NINA TOTENBERG, BYLINE: The case centers on what some opponents of the law once called a glitch. They've seized on that glitch to dismantle the heart of the health care law - the tax credits and subsidies that make health insurance affordable for millions of low and middle income Americans. What's more, today's action by the Supreme Court would appear to signal that at least four justices think the law's opponents have a reasonable case. The issue before the court is this - under the health care law, each state is to set up its own health care exchange. And if it does not do so, the federal government steps in.

As things have turned out, 36 states - two-thirds - have deferred to the federal government, most because of opposition from state Republicans and a few because of state problems in setting up exchanges on their own. The problem is that one subsection of the health care law says that the tax credits and health insurance subsidies that are the heart of the law can only be paid up out by state-run exchanges. Opponents of the law contend this language means that low and middle income people buying insurance from the federally run exchanges are ineligible for the subsidies and tax credits. The federal government counters that under the explicit terms of the statute, a federally-run exchange is a state exchange. At the White House today, spokesman Josh Earnest expressed confidence that the administration would prevail.

JOSH EARNEST: The congressional intent here is quite clear. They intended for customers who signed up for health insurance through the marketplace to be eligible to receive assistance from the government to make their premiums more affordable. Now, that is, after all, one of the principal goals of the Affordable Care Act.

TOTENBERG: But the Supreme Court's decision to step into the case now is an ominous sign for the administration. The court rarely intervenes in a controversy when there's no disagreement in the lower courts, the exception being if a federal law or regulation has been struck down. And so far, only one federal appeals court has ruled on this challenge, dismissing and upholding the current system. Nonetheless, Obamacare opponents have pressed the Supreme Court to step in now even as other appellate courts are on the verge of hearing similar appeals. Lawyer Michael Carvin.

MICHAEL CARVIN: Billions of dollars are flowing out of the federal treasury. At some point you're going to have to decide this case. You should decide it sooner rather than later.
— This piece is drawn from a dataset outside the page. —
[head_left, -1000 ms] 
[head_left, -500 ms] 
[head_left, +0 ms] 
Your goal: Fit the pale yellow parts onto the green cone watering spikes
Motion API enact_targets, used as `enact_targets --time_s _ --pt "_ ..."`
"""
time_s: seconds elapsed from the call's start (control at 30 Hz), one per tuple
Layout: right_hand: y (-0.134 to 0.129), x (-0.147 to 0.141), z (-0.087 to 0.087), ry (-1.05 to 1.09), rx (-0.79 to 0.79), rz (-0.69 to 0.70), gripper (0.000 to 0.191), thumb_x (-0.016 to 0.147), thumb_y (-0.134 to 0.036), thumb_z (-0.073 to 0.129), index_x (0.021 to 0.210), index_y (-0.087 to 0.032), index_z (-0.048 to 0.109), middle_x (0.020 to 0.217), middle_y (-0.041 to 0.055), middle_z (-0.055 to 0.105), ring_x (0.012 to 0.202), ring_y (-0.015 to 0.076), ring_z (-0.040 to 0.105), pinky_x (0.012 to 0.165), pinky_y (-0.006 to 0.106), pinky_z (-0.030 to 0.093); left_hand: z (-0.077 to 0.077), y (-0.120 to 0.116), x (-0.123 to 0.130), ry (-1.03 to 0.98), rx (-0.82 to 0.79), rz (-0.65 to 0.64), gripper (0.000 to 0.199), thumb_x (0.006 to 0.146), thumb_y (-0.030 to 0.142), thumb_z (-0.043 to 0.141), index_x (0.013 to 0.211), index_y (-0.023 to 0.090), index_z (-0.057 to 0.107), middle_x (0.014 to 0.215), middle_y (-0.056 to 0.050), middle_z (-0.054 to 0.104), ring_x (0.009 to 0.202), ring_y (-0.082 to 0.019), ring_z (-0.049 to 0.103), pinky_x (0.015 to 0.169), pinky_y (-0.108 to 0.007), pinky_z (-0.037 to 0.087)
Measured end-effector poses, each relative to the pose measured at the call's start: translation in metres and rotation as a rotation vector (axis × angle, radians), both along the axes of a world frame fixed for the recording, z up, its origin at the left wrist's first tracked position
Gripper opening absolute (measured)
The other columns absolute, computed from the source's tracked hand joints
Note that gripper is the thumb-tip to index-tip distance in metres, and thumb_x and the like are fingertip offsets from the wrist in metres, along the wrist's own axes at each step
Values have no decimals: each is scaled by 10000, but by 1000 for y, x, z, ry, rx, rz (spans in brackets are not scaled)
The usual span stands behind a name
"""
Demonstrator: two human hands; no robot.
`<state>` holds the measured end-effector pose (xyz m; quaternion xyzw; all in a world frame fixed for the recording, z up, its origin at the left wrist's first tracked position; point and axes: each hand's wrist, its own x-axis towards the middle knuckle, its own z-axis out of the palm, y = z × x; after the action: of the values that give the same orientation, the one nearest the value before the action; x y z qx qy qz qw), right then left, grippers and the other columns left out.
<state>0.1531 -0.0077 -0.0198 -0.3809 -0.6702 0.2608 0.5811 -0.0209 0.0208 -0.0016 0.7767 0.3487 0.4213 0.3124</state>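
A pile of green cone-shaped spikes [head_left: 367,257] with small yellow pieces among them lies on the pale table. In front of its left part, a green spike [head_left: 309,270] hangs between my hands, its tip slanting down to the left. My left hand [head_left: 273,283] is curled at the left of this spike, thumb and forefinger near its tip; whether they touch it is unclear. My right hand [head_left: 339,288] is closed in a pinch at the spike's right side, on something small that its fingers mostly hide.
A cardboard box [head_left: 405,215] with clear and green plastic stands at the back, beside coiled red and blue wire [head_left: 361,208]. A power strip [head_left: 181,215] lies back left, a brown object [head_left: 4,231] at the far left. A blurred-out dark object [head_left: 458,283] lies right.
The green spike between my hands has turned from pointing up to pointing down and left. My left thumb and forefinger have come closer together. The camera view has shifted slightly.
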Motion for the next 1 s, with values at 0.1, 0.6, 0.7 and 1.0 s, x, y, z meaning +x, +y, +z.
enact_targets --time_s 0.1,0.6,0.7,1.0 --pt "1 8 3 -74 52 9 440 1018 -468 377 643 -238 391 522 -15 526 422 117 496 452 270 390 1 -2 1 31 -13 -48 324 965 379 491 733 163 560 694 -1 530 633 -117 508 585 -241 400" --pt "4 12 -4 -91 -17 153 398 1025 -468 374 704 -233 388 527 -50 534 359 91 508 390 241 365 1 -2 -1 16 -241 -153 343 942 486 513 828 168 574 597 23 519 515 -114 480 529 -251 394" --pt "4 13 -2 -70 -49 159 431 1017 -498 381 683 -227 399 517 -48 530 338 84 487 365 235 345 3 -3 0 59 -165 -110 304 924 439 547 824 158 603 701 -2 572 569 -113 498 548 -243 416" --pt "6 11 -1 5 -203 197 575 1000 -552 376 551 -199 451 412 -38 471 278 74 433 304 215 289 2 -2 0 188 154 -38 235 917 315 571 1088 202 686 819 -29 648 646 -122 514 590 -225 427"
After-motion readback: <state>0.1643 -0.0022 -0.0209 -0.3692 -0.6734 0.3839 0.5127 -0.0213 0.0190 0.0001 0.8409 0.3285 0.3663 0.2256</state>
TOTENBERG: Supporters of the law scoffed at that argument. Elizabeth Wydra is chief counsel of the Constitutional Accountability Center.

ELIZABETH WYDRA: The argument, frankly, is made up out of whole cloth in an attempt to get rid of a law that political opponents do not like.

TOTENBERG: But the Supreme Court - or at least four justices - seem to take the argument more seriously than that. It takes the votes of four members of the court to grant review of a case. So, today's decision to do that means the court will hear arguments in the ACA case this spring with a decision by summer. Health experts agree the stakes will be high.

TIMOTHY JOST: They could have just catastrophic consequences.

TOTENBERG: Washington & Lee University law professor Timothy Jost explains that because the provisions of the health care law are so interconnected, a ban on subsidies in 36 states would have cascading effects. Not only would millions of Americans see their premiums jump as much as 75 percent, but employers in those states would no longer face penalties for failure to provide employee health insurance. And the individual mandate would be greatly diminished. Nina Totenberg, NPR News, Washington.